Access provided by Autonomous University of Puebla. Download conference paper PDF
Similar content being viewed by others
Keywords
1 Introduction
Named entity recognition (NER) has been regarded as a fundamental task in natural language processing. Previously, flat NER was treated as a sequence labeling that requires assigning a label to each word in a sentence accordingly [12, 25, 34]. This requires an assumption that the entities should be short and that there should be no overlap between them. However, in real applications, as illustrated in Fig. 1(a), an organizational noun may be nested in a personal noun. The emergence of nested entities makes the assumption no longer applicable. Therefore, it is necessary to design a model that can identify flat and nested entities. Recent methods of nested NER can be divided into four categories: 1) sequence labeling methods has been improved for identifying nested entities. Some works overlay flat NER layers [9, 23] to identify nested entities. However, such practice is prone to error propagation. 2) hypergraph-based methods represent all entity segments as graph nodes and combine them to represent hypergraph [17]. However, such methods suffer from structural errors and structural ambiguities during inference. 3) sequence-to-sequence methods generate entities directly [29], which leads to inefficiencies in the decoding process and common drawbacks of sequence-to-sequence(Seq2Seq) models, such as exposure bias. 4) span-based methods enumerate all spans in a sentence and classify them accordingly. The approach takes the boundaries as the key to constitute the span representation [19, 35]. However, only the boundaries cannot effectively detect complex nested entities [32], so focusing only on the boundaries is not comprehensive.
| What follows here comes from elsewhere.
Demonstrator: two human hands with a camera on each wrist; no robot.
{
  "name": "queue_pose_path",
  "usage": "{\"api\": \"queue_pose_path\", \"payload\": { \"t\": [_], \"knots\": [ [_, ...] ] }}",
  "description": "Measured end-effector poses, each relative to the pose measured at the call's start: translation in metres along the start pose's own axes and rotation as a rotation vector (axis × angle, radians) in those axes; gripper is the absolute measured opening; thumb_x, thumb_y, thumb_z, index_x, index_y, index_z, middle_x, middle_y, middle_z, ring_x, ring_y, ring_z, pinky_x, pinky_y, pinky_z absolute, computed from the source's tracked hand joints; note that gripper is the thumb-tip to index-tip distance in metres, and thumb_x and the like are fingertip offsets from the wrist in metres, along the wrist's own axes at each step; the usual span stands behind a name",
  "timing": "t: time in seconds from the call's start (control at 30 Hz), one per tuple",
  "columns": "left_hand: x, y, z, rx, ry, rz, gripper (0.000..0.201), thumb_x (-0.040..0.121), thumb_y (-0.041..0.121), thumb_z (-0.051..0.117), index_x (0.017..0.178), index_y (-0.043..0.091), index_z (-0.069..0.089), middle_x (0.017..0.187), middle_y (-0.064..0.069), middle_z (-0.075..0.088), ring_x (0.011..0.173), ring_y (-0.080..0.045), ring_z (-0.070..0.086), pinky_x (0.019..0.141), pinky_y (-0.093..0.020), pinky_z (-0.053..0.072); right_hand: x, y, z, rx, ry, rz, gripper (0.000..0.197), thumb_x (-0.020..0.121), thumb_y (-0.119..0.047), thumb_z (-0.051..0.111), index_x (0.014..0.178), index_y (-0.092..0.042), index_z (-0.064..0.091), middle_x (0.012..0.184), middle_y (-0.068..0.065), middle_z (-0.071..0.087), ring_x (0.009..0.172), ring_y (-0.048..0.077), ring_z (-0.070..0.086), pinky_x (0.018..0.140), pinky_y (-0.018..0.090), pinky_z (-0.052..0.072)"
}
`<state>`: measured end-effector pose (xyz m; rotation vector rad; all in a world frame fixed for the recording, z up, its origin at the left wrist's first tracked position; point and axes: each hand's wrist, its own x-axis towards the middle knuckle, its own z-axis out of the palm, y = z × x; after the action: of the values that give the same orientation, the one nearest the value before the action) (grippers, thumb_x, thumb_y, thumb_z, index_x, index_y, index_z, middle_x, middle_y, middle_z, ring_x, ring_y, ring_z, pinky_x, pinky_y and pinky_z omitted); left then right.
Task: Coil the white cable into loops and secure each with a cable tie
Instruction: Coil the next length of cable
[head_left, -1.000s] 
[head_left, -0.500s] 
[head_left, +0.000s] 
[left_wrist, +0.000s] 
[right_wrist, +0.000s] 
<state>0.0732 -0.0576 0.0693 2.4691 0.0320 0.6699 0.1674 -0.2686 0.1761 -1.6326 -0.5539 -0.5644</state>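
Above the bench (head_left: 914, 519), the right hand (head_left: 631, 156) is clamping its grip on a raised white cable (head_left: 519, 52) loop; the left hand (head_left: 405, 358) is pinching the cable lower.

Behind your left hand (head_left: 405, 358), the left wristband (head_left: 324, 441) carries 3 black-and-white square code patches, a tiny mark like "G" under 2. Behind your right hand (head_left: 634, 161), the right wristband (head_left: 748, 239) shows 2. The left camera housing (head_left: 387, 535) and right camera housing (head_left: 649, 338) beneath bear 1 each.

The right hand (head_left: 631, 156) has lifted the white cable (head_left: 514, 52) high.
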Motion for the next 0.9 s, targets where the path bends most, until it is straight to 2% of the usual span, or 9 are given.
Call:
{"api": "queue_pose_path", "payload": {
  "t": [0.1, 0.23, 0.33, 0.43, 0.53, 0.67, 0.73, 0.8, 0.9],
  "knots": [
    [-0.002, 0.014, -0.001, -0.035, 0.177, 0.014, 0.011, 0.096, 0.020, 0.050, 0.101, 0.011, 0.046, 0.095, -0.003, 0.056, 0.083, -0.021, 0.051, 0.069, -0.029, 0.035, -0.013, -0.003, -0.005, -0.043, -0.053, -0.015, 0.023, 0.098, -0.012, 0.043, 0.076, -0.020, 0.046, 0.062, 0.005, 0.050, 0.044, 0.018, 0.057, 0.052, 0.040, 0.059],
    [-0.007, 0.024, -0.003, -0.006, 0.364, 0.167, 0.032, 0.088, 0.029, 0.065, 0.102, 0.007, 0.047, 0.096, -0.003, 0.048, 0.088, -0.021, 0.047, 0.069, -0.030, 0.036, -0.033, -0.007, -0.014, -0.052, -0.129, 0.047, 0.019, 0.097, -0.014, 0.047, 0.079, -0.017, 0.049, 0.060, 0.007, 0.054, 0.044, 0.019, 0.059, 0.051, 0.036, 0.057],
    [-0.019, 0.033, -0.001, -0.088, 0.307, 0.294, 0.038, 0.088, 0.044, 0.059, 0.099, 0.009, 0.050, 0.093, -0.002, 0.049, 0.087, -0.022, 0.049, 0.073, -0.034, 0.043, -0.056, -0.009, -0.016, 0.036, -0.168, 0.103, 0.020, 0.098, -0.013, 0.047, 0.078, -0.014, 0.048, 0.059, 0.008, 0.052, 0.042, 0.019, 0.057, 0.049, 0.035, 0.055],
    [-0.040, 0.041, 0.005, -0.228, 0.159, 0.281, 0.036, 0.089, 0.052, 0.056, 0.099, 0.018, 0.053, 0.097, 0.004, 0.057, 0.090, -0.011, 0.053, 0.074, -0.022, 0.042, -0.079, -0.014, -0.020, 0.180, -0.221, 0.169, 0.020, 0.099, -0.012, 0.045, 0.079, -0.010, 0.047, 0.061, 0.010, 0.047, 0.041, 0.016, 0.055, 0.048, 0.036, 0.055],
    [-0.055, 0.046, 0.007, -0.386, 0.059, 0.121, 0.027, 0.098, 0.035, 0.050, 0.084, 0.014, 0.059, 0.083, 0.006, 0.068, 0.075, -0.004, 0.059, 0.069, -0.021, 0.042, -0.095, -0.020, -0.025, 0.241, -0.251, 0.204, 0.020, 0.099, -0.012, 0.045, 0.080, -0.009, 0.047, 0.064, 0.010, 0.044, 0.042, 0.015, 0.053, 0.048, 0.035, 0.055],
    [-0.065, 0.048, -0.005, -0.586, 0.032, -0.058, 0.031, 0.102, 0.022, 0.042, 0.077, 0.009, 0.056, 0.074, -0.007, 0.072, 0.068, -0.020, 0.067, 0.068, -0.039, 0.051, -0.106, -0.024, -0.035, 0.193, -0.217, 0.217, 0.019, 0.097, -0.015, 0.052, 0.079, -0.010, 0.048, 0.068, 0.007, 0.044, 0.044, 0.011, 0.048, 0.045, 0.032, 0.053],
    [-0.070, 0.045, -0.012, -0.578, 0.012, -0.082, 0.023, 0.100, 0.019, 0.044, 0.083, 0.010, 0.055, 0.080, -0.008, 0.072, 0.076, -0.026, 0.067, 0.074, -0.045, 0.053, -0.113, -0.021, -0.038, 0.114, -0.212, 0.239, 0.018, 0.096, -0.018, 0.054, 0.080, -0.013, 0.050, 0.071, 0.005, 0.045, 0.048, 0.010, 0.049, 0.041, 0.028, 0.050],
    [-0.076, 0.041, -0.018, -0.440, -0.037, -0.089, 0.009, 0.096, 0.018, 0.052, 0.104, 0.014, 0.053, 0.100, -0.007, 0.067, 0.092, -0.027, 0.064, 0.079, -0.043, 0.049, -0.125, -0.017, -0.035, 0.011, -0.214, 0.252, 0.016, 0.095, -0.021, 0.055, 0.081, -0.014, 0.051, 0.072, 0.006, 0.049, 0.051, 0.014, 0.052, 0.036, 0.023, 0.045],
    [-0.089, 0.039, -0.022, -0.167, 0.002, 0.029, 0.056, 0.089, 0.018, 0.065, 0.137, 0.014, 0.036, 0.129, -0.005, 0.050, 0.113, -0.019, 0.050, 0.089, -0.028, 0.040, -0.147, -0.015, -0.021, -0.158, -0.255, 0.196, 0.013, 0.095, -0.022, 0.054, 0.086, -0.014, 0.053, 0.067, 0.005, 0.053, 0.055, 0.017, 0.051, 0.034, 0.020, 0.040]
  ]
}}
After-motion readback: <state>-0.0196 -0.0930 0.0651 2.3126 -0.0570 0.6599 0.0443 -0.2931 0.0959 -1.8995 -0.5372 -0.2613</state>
As shown in Fig. 1, the information available for a span to be identified includes not only the boundaries but also the auxiliary information such as inside tokens, labels, related spans, and relative positions. The utilization of the above information is helpful to solve the entity recognition problem. Although there have been works to utilize them [6, 27], some issues still need to be addressed. Firstly, enumerating all possible spans in a sentence using related spans is computationally expensive. Secondly, they can only leverage part of the aforementioned auxiliary information, and most overlook relative positions’ importance. Lastly, the use of related spans involves the challenge of subjective selection, which can lead to error.
In order to solve the problems mentioned above, we propose a simple but effective method to simultaneously utilize all the above-mentioned auxiliary information. The key of our model is to propose an Auxiliary Information Enhanced Span-based NER (AIESNER) neural method. Specifically, our research follows two steps: entity extraction and entity classification. In the entity extraction stage, we design an adaptive convolution layer that contains a position-aware module, a dilated gated convolutions (DGConv) module, and a gate module. These three modules can not only dynamically acquire position-aware head and tail representations of spans by applying two single-layer fully connection layer, but also capture relationship between close and distant words. Through the acquisition of connections at different distances between words, the information-aware layer obtains auxiliary information, while the head and tail representations are used to acquire boundaries and then incorporate relatively necessary parts into span representations. Because span representations have different association strengths under different labels in the entity classification stage, we design the information-agnostic layer to apply the multi-head self-attention mechanism to establish the corresponding span-level correlation for each label. To avoid excessive attention to auxiliary information, we emphasize the boundaries at this layer with the use of only head and tail representations.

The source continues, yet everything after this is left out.